La notion de « sacré » se présente comme l’un des concepts les plus complexes, les plus discutés, et les plus problématiques de notre temps. En cela qu’il est modelé, défini, et explicité par d’innombrables cultures et ce depuis des millénaires, le sacré est difficilement cernable (au sens où il apparaît impossible de le circonscrire, d’en donner une définition circulaire). Longtemps liée de manière intime à la chose religieuse, du moins en Occident, l’expérience du sacré ne s’est pas dissipée avec l’affaiblissement des structures de l’Église, mais semble au contraire s’être réinvestie dans des pratiques sociales et politiques, amoureuses et personnelles, selon un procès que Carl Jung appelle « la sacralisation inconsciente ». Dans ce bouquet d’articles, Esprit vous propose de découvrir différentes explorations des contours du sacré, pour, peut-être, essayer de saisir sa complexité.

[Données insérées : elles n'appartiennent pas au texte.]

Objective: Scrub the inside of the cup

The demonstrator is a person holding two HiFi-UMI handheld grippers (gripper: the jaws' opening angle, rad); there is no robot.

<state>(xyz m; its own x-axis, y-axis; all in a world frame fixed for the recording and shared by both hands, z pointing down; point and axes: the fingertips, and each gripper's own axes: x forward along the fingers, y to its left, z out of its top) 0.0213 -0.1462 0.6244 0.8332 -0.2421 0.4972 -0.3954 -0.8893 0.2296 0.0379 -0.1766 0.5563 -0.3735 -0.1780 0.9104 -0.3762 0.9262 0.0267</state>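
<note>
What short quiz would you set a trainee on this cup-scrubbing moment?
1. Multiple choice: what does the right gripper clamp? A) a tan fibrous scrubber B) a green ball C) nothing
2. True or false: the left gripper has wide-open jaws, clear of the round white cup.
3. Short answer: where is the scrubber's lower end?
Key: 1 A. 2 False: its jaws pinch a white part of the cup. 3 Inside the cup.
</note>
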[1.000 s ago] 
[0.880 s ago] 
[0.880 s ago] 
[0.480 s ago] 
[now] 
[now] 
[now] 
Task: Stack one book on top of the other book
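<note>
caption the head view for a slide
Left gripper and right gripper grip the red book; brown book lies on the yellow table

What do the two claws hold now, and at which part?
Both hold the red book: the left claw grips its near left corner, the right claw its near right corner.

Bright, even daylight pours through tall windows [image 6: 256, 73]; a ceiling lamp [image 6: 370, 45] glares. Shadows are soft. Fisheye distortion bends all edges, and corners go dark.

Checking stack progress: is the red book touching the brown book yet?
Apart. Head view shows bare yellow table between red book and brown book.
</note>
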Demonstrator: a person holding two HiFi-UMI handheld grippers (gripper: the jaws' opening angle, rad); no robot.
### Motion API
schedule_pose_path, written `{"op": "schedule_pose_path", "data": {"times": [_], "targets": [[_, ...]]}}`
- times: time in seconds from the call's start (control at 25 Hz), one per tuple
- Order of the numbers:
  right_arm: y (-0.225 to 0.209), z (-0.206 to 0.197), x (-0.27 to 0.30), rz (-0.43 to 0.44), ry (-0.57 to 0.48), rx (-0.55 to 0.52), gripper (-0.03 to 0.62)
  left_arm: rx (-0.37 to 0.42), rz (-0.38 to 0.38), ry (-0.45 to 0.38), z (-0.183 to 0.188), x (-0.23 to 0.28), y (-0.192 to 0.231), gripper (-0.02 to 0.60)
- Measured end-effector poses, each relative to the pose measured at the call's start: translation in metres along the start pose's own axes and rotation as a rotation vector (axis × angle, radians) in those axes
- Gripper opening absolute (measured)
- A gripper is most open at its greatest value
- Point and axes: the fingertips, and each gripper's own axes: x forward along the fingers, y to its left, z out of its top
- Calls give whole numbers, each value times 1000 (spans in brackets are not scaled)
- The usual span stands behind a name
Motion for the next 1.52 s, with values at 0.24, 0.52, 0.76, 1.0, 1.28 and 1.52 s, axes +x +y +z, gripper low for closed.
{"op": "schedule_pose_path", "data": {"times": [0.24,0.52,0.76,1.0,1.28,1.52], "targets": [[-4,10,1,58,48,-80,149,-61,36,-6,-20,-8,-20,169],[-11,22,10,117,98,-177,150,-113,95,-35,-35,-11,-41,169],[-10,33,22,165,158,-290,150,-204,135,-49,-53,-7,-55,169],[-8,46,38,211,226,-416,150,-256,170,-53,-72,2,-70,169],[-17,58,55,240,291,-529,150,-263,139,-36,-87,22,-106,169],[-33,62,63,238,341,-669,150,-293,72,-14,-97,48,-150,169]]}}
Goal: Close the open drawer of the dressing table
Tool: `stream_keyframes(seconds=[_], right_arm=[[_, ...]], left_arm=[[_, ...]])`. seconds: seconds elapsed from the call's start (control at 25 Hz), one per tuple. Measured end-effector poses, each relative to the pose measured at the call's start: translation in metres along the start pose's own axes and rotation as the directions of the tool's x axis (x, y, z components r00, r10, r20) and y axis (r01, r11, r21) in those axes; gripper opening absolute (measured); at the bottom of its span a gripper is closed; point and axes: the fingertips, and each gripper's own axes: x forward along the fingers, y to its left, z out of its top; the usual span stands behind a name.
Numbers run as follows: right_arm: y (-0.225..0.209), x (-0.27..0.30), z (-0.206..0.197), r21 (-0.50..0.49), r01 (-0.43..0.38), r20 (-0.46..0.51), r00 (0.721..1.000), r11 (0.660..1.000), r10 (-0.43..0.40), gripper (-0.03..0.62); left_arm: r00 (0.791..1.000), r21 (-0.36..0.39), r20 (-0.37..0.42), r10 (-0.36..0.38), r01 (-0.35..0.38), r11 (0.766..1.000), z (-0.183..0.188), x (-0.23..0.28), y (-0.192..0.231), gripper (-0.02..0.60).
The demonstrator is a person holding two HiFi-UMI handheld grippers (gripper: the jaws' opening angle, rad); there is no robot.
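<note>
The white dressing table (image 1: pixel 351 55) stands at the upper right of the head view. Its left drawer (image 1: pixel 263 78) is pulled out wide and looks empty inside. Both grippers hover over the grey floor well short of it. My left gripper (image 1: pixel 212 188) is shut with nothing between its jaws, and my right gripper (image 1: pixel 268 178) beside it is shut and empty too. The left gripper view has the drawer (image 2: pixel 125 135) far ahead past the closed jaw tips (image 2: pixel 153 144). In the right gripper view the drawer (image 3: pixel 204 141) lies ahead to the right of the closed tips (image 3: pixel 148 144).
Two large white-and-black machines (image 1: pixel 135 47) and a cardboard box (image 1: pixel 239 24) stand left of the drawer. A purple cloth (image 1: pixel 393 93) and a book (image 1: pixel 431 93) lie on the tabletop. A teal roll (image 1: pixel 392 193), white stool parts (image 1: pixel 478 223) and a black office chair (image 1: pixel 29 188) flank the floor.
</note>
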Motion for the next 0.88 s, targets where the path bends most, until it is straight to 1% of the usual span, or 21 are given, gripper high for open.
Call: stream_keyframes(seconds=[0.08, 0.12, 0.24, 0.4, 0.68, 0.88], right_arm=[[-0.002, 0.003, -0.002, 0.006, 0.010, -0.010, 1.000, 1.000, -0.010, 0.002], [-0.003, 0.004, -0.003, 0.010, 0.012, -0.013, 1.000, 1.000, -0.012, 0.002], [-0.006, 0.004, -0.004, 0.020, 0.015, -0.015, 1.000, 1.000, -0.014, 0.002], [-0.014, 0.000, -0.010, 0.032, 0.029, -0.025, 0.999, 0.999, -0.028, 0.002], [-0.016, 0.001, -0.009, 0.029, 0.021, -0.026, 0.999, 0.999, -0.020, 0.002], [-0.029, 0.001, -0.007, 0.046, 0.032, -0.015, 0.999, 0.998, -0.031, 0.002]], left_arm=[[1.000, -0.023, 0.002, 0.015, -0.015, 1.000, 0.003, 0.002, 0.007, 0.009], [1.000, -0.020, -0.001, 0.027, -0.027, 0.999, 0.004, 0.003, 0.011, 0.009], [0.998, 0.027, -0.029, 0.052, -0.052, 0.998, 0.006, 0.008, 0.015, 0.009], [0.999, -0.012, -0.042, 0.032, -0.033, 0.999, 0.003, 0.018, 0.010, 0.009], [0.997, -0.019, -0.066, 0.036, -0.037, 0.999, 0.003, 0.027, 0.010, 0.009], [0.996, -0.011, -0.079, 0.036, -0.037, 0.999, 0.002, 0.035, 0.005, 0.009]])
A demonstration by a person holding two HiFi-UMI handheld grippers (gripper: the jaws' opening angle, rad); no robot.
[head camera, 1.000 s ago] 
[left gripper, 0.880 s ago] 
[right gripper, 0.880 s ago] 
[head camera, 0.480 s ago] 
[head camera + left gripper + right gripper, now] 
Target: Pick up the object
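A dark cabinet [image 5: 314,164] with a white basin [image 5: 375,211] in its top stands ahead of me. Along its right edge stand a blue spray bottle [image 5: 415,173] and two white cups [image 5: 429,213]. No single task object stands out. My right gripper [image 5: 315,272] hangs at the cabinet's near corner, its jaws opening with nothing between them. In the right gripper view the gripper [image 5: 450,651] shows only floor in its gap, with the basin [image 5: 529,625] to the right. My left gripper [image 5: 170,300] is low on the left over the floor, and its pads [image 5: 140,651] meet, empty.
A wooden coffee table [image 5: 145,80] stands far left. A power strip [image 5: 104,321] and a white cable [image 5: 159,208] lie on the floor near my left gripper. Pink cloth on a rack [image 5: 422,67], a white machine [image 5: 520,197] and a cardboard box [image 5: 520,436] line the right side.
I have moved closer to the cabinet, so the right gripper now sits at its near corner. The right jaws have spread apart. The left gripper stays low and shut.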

Dans son analyse critique de l’exposition « Traces du sacré » qui s’était tenue en 2008 au centre Pompidou, Jean-Louis Schlegel revient sur l’éclatement des conceptions du sacré, et montre comment beaucoup se l’approprient selon un procédé peu fidèle à l’historicité de ce concept. La profonde reconfiguration du rapport à l'idée de Dieu est également au cœur du compte-rendu que propose Jean-Claude Eslin d’un groupe de travail destiné, dans les années 1970, à établir des distinctions entre le spirituel, le religieux, et le christianisme.
Un article mêlant les voix de Tzvetan Todorov et de Paul Bénichou, explore ensuite l’intrication entre histoire religieuse et littéraire, et réfléchit à la possibilité d’un « sacre de l’art ». Il revient plus précisément sur l’analyse que Paul Bénichou avait proposé de l’histoire du romantisme dans L’école du désenchantement (Gallimard, 1992). Jean-Pierre Le Goff, dans un travail sur la société contemporaine, s'intéresse à la sacralisation du modèle entrepreneurial, et apparente le fondement latent de l’entreprise à celui d’une Église peu soucieuse de la liberté individuelle de ses fidèles.
Les trois derniers articles de ce dossier réfléchissent sur les manifestations contemporaines du sacré, et sur les problématiques religieuses qui traversent la modernité mondialisée. Bernard Perret reprend l’analyse girardienne pour décrire la conception sacrificielle du religieux des islamistes radicaux, et appelle le citoyen occidental à prendre conscience de la trajectoire unique ayant mené à la sacralisation de l’individu. Olivier Roy, dans « Sécularisation et mutation du religieux » avance la thèse selon laquelle l’affaiblissement des structures officielles aurait personnalisé la pratique religieuse, au point d’en faire, à peu de choses près, un acte militant. Enfin, Mondher Kilani réfléchit aux critères de définition et de délimitation du sacré : il met ainsi en garde contre une approche ethnocentrée de cette notion, et appelle à sa libération à l’égard de schèmes réducteurs.